Limited English proficiency (LEP) is associated with numerous health disparities, including poorer glycemic control in LEP patients with diabetes.1 In this issue, Njeru et al. 2 report findings from a systematic review and meta-analysis of diabetes self-management education (DSME) interventions in LEP populations. In their meta-analysis, DSME interventions were associated with a significant lower hemoglobin A1c (− 0.84% [95% CI, − 0.97 to − 0.71]) than usual care. Interventions lasting less than 6 months and using in-person delivery were more likely to demonstrate improvements in hemoglobin A1c. Improvements in self-efficacy, quality of life, and several other measures were also reported.

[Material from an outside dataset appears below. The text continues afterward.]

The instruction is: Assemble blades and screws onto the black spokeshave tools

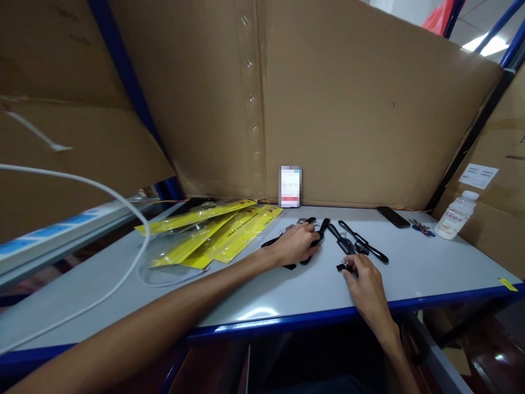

This systematic review and meta-analysis is the first to examine the impact of DSME in LEP populations, and includes a sizable number of articles. The clinically significant reduction in hemoglobin A1c and positive effects on self-efficacy and quality of life are encouraging findings that are consistent with prior meta-analyses of DSME’s effect in the general population 3 and in racial and ethnic minority groups.4 The study also has several notable limitations. Nearly half of the included studies were non-randomized designs. Additionally, none of the interventions enrolled exclusively LEP participants, and for nearly half of included studies, LEP participation rates were “inferred” from demographics tables or the article text. Furthermore, nearly all studies (94%) offered LEP accommodations, such as language-concordant staff or translated materials, but it was unclear which accommodations were most helpful to participants. Finally, the overall heterogeneity of the interventions, including delivery methods and intensity, precludes conclusions about the most effective DSME designs for LEP populations.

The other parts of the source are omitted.